IndexIQ Launches Advisory Firm: Plans to Leverage its Indexes

IndexIQ, the Rye Brook, N.Y.-based firm best known for the development of proprietary so-called next generation indexes for institutions and wealthy investors, has created a new asset management business that will sell products created from its indexes.

IndexIQ's indexes are based on the firm's quantitative proprietary intellectual models that seek out dozens of specific characteristics and attributes in companies.

The new firm will be called IndexIQ Advisors and based in Boston, north of IndexIQ's headquarters. The firm has hired Agustin "Gus" Fleites, an index and exchange-traded fund (ETF) pro, to lead the firm as president. Fleites served as the chief investment officer and head of ETFs at ProFunds, where he helped build the firm's ETF business, and spent 18 years with State Street Global Advisors in Boston, most recently serving as the head of ETFs and subsequently as president of SSgA Funds Management.

The new firm is out of the starting gate with an offering of seven managed account products; three ETF portfolios dubbed ETFIQ, each of which rotates exposure within its chosen underlying asset class using a combination of ETFs; and four HedgeIQ strategies that seek to replicate specific hedge fund strategies but with lower costs than traditional hedge funds and with daily liquidity built in.

The goal now is to commercialize the fundamental indexes the firm has created to a broader audience and attract them to other investment advisors that might want to use them as sub-accounts in their financial products, 401(k) sponsors and brokerage firms, Fleites said. The advisory firm is purposefully being built in Boston so as to separate the development of the indexes from the asset management firm, he noted. Fleites said that he is currently building the firm, which includes staffing up with portfolio managers as well as operations staff.

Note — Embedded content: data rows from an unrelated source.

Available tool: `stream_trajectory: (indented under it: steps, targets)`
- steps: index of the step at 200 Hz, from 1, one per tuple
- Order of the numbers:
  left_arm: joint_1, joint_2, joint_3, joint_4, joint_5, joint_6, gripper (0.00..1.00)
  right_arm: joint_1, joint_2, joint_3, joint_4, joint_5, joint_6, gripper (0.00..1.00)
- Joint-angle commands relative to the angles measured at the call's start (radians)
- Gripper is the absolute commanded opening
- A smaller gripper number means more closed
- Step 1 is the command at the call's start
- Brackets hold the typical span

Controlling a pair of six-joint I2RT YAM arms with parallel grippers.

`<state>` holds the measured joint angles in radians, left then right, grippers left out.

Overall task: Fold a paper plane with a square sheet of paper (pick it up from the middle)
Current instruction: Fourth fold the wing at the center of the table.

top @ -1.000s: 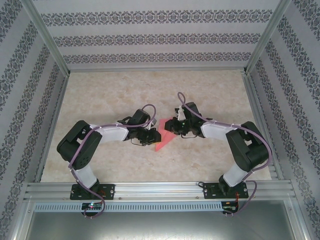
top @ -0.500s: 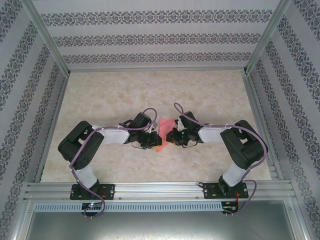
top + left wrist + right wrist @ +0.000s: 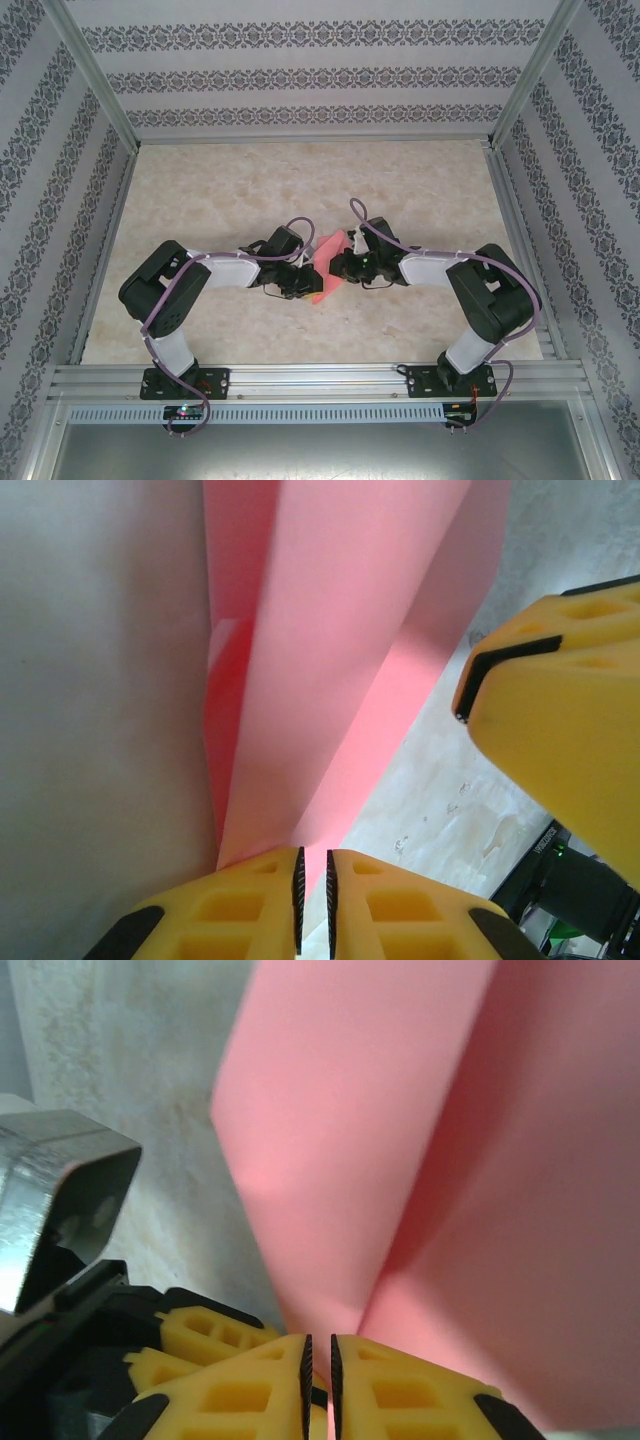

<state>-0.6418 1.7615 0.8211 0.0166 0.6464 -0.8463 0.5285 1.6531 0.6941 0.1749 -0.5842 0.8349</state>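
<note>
The salmon-pink sheet of paper (image 3: 323, 288), folded into layered flaps with a lengthwise crease, is held just above the table between both grippers. From the left, my left gripper (image 3: 310, 280) is shut on its lower edge; in the left wrist view the paper (image 3: 340, 660) rises from between the nearly touching pads (image 3: 298, 890). From the right, my right gripper (image 3: 339, 268) is shut on the same paper; in the right wrist view the creased paper (image 3: 400, 1160) runs into the narrow gap of that gripper (image 3: 320, 1370). The two grippers almost touch.
The beige marbled tabletop (image 3: 220, 190) lies all around, bounded by aluminium rails and patterned walls. My right gripper's yellow finger (image 3: 560, 700) shows close by in the left wrist view, and the left gripper's fingers (image 3: 200, 1345) in the right wrist view.
The right gripper came forward and left until it met the left gripper, then narrowed onto the paper. The paper now sits more upright between them. The left arm shifted slightly right.
</note>
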Motion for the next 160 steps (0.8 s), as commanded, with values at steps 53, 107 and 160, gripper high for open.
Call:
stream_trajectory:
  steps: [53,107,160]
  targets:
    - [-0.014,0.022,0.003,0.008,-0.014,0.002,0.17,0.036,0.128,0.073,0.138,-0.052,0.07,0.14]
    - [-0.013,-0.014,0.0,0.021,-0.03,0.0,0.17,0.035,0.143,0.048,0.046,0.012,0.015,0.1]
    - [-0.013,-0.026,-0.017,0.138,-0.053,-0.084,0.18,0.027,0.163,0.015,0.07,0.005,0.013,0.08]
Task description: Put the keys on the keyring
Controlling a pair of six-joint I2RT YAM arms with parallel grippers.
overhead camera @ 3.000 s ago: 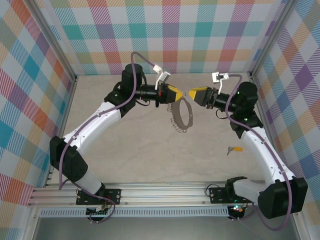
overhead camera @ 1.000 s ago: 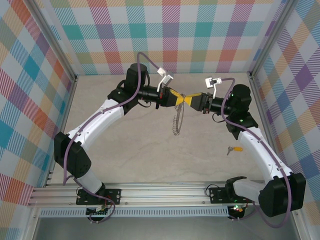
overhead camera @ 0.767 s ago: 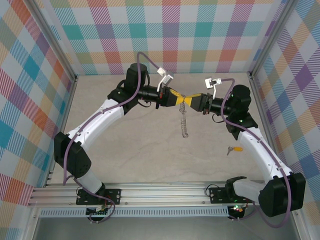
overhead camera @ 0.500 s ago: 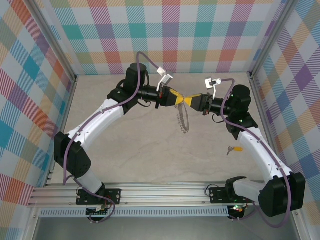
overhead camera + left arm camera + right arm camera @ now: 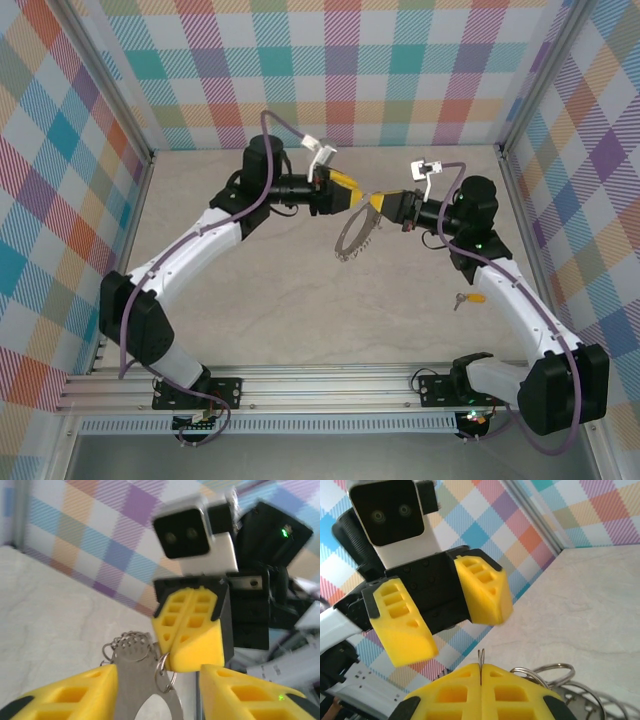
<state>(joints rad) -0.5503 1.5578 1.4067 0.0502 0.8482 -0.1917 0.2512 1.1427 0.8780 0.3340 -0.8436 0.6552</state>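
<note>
Pale marbled table (image 5: 290,300), pastel plaid walls (image 5: 330,70)

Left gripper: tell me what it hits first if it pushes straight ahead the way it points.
Probably the keyring, whose top sits between the open fingers of the left gripper; just beyond, the right gripper pinches it, shut. How far apart they are is hard to judge.

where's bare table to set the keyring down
Free: the wide table stretch between both arms, from below the keyring to the near rail; also the strip along the back wall. Crowded: where the jaws of the left gripper and right gripper meet, and by the key.
</note>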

While IndexIQ is seeking to develop a suite of ETFs, mutual funds and additional separately managed account strategies for a broad audience, the short-term goal is to discuss potential products with the plan sponsors of small- to medium-size defined contribution plan sponsors and their consultants as an entree into the 401(k) space, as well as with financial advisers including broker/dealers for potential inclusion of IndexIQ financial products on wirehouse platforms, Fleites said.

"We're trying to convert the world to rules-based alpha indexes," Fleites quipped. He believes the firm's current series of lifestyle indexes would be perfect for 401(k) plans.

The firm already has a novel family of 20 ETFs in registration with the Securities and Exchange Commission. Each will track to an IndexIQ index including the "best of" companies, such as the most productive companies, the fastest-growing companies, those corporations with the best corporate governance and those cited as customer loyalty leaders.

"We spent the first year of our business building out an index product line," said Adam Patti, chief executive officer at IndexIQ. "We want to continue to offer licenses to different organizations, but we also want to commercialize the strategies," he added. "Our goal is to launch a variety of our [index-based] strategies into the marketplace and wrap these strategies into mutual funds, separate accounts and ETFs."

While Patti noted that any of IndexIQ's indexes would be strong candidates to underlie new products, he believes that the firm's synthetic hedge fund replication indexes will be enthusiastically accepted by investors. These were first introduced this past March. These indexes utilize traditional, highly liquid asset classes (equities, fixed-income, real estate, currencies and commodities) in varying amounts such that the returns of different hedge fund strategies can be mirrored within a liquid and transparent investment vehicle.

The firm has been busy pitching its indexes to potential partners looking for innovative indexes around which to create products. This past April, IndexIQ formed an agreement with Claymore Advisors of Lisle, Ill., to license the rights to use an active value index that it had created as the basis for a new small-cap ETF, resulting in the co-branded Claymore/IndexIQ Small-Cap Value ETF.

Then in May, it signed a deal with Advisor Partners of San Francisco for the development of several new and diverse separate account strategies using IndexIQ indexes. These are aimed at independent advisers, wealth managers and family offices. Advisor Partners creates portfolio solutions for various clients and advisory platforms.

IndexIQ's full-fledged launch into the asset management business means that the index-based financial products marketplace is getting even more crowded. In addition, the growth of this portion of the market has ended up putting former executives at "original recipe" index creator firms in a potential battle to see who can land the most market share.

Bruce Lavine, a Barclays Global Investors alumnus and president and chief operating officer for WisdomTree Asset Management in New York, which has been busily building its own fundamentally based indexes and partnering with firms for products, believes there's plenty of room in the market for all of the new index providers.

"What you are seeing is tremendous ETF innovation. It's a hot bed of activity," he said. "People are realizing there's much more to ETFs than just cap-weighted benchmarks."